Small Wars Journal

Commission notes China’s offensive doctrine – and its political fragility

Wed, 11/16/2011 - 2:35pm

This morning, the U.S.-China Economic and Security Review Commission released its annual report. The 414-page study, the result of commission research trips, interviews, open hearings, and staff investigations, discusses China’s economy and its trade relationships, its foreign policy, and the development of the People’s Liberation Army (PLA). This year’s report made note of China’s increasing assertiveness in East Asia and discussed a military doctrine that appears to emphasize offensive action and surprise. But the report also described a Chinese leadership struggling with deep economic imbalances, inflation, social instability, and perhaps declining political legitimacy.

Repeating a theme from its past annual reports, the Commission discussed China’s expanding use of cyber-warfare techniques for industrial espionage, intelligence-gathering, and disruption. The Commission noted that China is now one of the world’s top few space powers, with comprehensive space access and counter- access capabilities.

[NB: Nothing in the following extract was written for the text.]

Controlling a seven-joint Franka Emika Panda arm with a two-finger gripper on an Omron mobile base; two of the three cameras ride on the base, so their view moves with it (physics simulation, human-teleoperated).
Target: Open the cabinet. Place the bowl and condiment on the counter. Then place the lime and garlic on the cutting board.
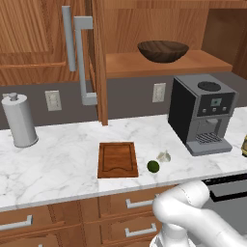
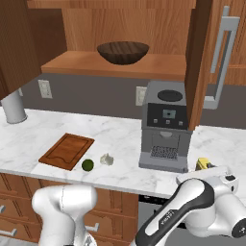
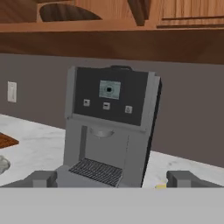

The Commission described an emerging Chinese military doctrine that remarkably resembles the doctrine developed by the Soviet Union. The report noted China’s work on “reconnaissance-strike” capabilities, which it seems to be integrating with its space/counter-space plans. The report discussed China’s potential to use cyber attacks to disrupt adversary C4ISR networks. The Commission asserted that “the PLA is acquiring capabilities that allow it to conduct surprise attacks aimed at degrading a superior military’s advantages” and that the PLA has a “heavy focus on offensive operations.” I will leave to readers to discuss in the comments whether this is an accurate description of a doctrine that descends from a long Chinese pedigree or whether it is a misperception by U.S. analysts who believe they have rediscovered their old Soviet nemesis. In any case, the Commission called on Congress to investigate whether the U.S. military can accomplish its missions with its C4ISR nets degraded and whether it adequately trains under conditions that simulate destroyed U.S. space assets.

While the PLA keeps itself busy, China’s leaders are struggling to maintain tight control over a country that may be cracking under pressure. To those who think the Federal Reserve has been reckless with the U.S. money supply, the report notes that China’s money supply has mushroomed by 434 percent over the past decade and is now ten times larger than the U.S. money supply, even while the Chinese economy is one-third the size. The result is accelerating inflation inside China, which has been especially painful for the rural poor and migrant workers. China has its own version of “Occupy Wall Street,” migrant workers and unemployed college graduates (called the “ant tribe”) who have been forced into slum-like communal quarters. They have migrated from city to city to seek work but many lack documentation, leaving them without social benefits, which many local governments cannot, in any case, pay for.

The challenge for Chinese leaders is to maintain political legitimacy and social control. Economic contradictions will make this increasingly difficult to pull off. China’s leaders have counted on rapid economic growth to provide jobs for the rural migrants and the college-educated “ant tribe.” But rapid growth is now stoking accelerating inflation, which has been a reliable spark for social rebellion. Added to this is a housing bubble ready to deflate, over-indebted local governments and state-owned enterprises, and a banking system stuffed with smelly loans. Caught between unemployed masses and inflation, the regime is resorting to repression to maintain control; indeed the report notes that the government is now spending more on domestic security than on the PLA.

The Soviet empire collapsed when the regime lost both its legitimacy and its will to forcibly repress the population. China is not there. But its leaders are riding a tiger and are straining to hold on.

Comments

DavidPB4

Fri, 11/18/2011 - 3:38am

China's strategy right now appears to me different from the Soviet Union's, which stressed an offensive first strike with more symmetrical capabilities. China's strategy seems to depend mainly on asymmetrical capabilities. But I would agree that the emphasis on a first strike is worrisome.

The Soviet Union collapsed under a set of circumstances different from China's today, chiefly a Soviet economy that was unable to develop and the prospect of a Muslim majority. China has jettisoned its economic ideology to be competitive and its ethnic majority is firmly in control. But Chinese society is certainly unstable.

Something like Russia's revolution of 1905 could happen in China for domestic reasons. A more complete collapse I think would require Beijing to lose a general war with its neighbors and with us that nobody wants to begin. The trouble is that nationalism may be as dangerous now in Asia as it was a century ago in Europe, making it difficult to back down in a crisis.